[Stored data entries]
--------------------------------------------------
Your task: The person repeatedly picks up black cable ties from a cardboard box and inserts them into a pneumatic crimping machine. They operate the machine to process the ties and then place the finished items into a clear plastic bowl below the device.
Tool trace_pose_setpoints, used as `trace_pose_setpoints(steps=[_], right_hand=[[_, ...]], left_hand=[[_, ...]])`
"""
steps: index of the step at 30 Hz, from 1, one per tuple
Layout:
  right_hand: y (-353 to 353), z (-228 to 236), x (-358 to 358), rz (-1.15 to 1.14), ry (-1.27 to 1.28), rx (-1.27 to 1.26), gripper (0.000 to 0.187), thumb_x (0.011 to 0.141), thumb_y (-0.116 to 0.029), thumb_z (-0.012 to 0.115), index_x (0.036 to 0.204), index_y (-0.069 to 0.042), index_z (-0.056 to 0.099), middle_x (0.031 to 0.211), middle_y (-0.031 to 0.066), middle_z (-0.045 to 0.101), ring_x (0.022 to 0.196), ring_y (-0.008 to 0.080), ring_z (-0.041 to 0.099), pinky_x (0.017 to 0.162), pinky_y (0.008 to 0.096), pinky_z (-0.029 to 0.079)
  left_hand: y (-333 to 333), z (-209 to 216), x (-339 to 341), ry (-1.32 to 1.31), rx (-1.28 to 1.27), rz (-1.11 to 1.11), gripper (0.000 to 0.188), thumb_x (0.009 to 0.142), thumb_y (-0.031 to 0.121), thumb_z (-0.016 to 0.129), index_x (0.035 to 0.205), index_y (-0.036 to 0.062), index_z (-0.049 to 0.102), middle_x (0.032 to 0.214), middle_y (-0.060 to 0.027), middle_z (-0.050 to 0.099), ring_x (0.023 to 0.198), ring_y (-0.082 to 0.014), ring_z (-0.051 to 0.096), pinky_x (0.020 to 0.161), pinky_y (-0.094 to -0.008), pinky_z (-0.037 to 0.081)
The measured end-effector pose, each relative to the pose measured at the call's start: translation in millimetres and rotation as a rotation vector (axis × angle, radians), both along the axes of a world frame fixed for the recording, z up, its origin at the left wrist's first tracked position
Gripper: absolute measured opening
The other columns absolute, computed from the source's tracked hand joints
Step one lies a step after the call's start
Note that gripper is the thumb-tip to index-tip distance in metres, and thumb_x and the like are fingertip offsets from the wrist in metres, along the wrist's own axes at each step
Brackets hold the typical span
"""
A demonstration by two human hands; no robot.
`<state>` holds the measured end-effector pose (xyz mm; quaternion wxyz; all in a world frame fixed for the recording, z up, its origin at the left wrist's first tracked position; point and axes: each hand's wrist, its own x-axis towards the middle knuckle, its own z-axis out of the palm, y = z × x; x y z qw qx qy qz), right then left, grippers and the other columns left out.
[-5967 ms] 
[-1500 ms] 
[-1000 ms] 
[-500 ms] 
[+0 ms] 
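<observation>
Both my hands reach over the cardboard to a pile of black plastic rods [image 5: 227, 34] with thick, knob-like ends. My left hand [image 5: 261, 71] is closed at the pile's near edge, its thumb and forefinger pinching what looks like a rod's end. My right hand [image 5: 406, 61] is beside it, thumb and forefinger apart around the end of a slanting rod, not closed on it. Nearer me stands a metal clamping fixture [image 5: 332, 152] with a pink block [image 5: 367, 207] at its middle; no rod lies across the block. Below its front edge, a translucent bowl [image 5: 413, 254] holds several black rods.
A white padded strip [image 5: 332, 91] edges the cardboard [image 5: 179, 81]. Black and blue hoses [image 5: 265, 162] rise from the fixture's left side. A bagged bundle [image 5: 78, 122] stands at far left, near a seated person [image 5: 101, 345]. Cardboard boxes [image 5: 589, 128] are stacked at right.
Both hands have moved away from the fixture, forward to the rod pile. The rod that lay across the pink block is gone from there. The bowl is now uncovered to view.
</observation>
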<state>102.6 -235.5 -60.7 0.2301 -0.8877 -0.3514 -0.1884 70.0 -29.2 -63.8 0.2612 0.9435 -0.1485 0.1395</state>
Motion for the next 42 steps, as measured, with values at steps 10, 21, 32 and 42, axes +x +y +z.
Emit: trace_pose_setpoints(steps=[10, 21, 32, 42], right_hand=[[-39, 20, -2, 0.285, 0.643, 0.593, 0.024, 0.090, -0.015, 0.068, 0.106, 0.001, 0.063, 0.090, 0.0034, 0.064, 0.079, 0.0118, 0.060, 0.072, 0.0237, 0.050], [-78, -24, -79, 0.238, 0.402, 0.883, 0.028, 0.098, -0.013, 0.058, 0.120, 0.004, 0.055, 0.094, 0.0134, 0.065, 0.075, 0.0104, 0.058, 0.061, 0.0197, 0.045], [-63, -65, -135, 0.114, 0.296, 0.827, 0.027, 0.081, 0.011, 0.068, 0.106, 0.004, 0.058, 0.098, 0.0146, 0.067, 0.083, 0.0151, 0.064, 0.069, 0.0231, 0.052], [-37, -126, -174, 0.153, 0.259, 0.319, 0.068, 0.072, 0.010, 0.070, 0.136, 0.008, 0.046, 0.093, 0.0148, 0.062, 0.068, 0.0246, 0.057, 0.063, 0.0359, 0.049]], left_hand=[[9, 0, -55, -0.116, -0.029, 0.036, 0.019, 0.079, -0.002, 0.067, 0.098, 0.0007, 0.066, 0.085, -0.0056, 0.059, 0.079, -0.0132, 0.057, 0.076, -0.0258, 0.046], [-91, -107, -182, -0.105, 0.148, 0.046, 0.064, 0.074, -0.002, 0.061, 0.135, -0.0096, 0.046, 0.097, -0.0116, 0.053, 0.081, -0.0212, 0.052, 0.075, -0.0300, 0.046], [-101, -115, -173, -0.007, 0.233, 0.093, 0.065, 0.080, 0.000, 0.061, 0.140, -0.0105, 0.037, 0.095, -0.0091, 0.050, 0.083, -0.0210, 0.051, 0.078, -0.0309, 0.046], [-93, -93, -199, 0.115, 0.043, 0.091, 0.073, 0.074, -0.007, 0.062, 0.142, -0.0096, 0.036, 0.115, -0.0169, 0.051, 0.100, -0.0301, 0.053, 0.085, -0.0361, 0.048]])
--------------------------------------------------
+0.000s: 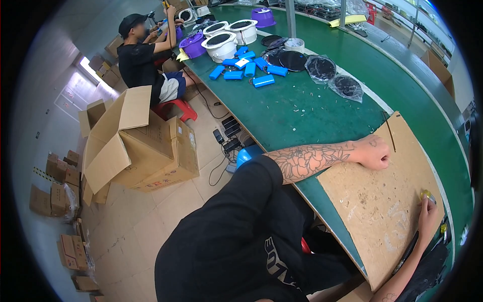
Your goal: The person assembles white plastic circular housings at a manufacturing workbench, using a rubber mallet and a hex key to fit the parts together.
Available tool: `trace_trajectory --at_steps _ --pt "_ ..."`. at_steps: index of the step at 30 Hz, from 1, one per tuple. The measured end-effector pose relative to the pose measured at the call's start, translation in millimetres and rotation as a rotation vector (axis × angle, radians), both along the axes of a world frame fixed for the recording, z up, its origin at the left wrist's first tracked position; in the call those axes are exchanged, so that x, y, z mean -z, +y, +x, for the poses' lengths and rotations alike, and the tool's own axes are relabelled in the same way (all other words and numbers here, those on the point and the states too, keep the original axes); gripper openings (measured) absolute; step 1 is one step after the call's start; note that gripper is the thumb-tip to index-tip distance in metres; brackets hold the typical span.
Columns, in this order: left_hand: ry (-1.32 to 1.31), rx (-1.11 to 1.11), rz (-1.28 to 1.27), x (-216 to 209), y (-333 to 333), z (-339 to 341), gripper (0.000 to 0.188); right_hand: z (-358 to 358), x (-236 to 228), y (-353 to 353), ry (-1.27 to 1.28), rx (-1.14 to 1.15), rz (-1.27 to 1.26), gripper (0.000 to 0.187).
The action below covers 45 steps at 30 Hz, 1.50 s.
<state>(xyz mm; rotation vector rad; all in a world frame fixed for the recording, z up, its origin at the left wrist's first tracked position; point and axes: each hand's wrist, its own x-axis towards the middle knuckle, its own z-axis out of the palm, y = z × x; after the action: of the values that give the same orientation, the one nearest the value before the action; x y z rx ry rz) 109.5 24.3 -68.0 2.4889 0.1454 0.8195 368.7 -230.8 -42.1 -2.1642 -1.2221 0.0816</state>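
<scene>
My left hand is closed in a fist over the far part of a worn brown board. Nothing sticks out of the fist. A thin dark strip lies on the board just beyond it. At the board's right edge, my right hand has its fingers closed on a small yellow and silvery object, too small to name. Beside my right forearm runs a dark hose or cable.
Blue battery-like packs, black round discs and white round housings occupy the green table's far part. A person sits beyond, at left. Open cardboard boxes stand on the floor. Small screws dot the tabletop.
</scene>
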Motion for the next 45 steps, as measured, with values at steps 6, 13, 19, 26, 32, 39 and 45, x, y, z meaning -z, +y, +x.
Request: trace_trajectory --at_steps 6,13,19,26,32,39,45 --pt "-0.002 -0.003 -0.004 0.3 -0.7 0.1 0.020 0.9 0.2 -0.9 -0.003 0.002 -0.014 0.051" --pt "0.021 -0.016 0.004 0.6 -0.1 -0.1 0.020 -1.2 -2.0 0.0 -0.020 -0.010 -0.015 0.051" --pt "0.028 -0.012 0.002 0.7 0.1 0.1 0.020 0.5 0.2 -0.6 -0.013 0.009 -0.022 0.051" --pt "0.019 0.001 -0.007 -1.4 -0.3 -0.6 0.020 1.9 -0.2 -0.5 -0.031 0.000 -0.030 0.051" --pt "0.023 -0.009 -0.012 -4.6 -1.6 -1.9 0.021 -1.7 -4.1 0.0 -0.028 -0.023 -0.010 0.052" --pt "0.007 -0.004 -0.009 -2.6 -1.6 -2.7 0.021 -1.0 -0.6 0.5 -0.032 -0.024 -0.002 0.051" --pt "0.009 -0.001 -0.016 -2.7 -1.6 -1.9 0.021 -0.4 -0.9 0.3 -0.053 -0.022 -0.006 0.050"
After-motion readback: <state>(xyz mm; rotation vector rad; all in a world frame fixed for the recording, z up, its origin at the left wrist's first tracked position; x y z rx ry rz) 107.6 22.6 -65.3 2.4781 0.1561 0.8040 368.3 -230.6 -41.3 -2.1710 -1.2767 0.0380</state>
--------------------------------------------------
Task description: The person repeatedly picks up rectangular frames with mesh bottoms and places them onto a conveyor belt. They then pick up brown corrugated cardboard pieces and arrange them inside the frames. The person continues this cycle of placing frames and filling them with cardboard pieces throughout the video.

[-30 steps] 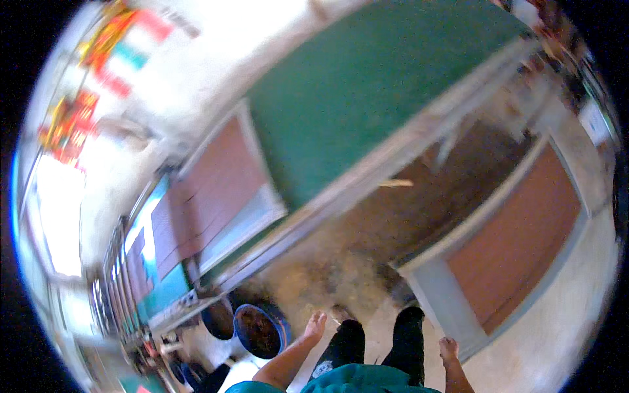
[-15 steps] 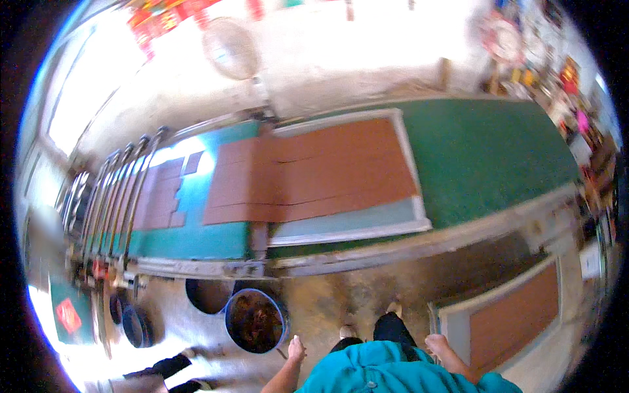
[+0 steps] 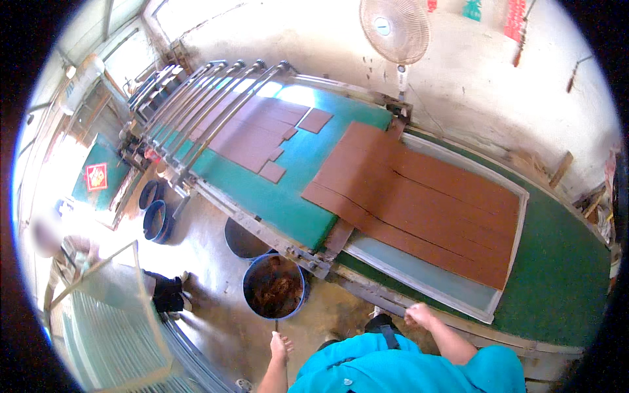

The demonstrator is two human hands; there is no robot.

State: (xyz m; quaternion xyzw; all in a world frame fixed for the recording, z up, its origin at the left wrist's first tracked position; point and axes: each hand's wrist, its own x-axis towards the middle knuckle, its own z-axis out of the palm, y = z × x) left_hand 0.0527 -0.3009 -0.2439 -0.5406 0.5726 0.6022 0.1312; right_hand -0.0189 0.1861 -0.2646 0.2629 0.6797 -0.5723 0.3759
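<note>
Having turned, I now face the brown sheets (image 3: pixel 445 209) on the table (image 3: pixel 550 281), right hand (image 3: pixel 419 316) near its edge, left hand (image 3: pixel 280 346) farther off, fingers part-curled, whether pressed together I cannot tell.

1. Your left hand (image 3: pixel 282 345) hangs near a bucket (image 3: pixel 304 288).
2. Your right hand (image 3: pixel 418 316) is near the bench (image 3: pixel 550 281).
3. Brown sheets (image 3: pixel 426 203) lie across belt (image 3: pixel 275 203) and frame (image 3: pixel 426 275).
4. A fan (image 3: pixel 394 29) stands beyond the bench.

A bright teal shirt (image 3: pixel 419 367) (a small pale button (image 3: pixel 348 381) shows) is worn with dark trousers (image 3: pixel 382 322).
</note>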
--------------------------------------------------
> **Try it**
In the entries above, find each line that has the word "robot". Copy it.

> **Answer space**
A demonstration by two human hands; no robot.
The demonstrator is two human hands; there is no robot.

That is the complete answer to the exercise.